The Spud Drive-In Theater is a drive-in theater between Victor and Driggs, Idaho.

==Background==
Located in a potato-farming region, the theater's entrance sign features a giant potato on the back of a 1946 Chevrolet flat-bed truck. The drive-in was built by Ace Wood in 1953. The theatre has also hosted concerts, including a 2010 concert by the band Widespread Panic. Financial difficulties in 2011 threatened to close the drive-in, but arrangements were made to continue its operation.

On the evening of April 4, 2022, the original screen structure was destroyed in a windstorm. Manager Katie Mumm said that it would be rebuilt in the same colors as the original structure and that they will probably need to replace the screen.

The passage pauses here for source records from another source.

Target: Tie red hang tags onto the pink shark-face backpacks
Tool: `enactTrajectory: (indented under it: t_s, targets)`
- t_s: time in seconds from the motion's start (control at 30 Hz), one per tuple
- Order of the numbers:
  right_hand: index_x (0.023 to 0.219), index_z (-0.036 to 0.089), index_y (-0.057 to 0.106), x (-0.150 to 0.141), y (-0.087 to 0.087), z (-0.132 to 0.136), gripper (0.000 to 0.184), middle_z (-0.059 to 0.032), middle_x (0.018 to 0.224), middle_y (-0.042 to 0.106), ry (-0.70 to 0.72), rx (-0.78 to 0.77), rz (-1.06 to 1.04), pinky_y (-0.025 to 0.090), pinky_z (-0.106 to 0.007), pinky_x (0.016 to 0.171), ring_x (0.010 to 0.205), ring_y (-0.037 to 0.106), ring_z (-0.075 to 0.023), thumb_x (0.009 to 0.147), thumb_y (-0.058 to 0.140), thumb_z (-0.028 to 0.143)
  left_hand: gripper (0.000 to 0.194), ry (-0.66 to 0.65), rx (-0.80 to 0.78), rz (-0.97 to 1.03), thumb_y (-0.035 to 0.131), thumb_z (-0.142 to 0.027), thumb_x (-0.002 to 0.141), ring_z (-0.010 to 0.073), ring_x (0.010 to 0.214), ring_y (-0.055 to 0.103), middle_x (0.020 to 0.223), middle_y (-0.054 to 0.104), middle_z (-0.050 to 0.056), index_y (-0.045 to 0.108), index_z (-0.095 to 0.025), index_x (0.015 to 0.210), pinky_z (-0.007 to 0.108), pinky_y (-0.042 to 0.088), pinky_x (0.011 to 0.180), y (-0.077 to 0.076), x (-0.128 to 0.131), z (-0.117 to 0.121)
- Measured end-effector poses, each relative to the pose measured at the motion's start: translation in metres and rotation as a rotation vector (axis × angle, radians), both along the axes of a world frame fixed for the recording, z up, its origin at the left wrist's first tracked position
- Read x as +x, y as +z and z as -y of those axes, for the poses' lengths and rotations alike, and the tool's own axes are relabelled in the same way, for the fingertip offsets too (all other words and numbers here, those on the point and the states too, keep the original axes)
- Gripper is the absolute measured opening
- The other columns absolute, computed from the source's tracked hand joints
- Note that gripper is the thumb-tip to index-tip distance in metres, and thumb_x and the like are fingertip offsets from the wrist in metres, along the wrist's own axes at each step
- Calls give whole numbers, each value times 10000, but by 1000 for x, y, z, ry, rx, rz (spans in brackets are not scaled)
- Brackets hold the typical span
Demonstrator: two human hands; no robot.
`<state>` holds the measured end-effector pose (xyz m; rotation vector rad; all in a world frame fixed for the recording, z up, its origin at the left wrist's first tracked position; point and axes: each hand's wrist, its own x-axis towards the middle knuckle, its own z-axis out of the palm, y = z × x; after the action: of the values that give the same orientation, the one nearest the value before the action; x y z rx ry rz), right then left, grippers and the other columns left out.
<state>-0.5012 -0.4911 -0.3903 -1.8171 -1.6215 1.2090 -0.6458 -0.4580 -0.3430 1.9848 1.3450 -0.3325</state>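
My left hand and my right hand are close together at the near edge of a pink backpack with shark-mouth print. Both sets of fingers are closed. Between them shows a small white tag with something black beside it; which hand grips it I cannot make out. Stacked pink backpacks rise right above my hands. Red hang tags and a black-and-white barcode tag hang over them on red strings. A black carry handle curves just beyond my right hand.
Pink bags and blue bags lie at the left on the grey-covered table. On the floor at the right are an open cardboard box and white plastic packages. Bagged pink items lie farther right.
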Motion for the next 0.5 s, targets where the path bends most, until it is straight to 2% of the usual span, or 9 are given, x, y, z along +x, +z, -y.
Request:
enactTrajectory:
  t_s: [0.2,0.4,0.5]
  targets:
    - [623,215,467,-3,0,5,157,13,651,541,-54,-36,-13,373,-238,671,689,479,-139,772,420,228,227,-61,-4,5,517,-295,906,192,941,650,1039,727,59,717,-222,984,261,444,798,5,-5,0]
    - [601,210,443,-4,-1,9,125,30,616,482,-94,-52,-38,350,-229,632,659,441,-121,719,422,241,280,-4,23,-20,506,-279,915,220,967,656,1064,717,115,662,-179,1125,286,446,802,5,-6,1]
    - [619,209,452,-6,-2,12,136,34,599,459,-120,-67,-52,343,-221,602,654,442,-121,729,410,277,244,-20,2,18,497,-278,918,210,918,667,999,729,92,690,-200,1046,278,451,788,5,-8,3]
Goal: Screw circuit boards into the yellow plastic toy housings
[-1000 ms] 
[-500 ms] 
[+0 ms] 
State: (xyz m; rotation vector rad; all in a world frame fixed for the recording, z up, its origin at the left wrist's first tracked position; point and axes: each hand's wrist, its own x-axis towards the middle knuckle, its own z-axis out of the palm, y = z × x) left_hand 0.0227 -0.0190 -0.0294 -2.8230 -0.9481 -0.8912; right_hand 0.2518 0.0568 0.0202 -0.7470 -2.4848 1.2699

In August 2023, MD Nursery purchased the Spud. MD Nursery owns the surrounding land and operates a commercial landscaping company. The new owners plan to keep the theater in operation.

==SpudFest Family Film and Music Festival 2004-2008==

Spud Drive-In Theater was the home base for the film screenings, music performances and parties of The SpudFest Family Film and Music Festival, which was an annual film festival from 2004 to 2008. It was established in the summer of 2004 by Dawn Wells, the original Mary Ann from Gilligan's Island and founded as a natural outgrowth of the Idaho Film and Television Institute and Film Actors Boot Camp.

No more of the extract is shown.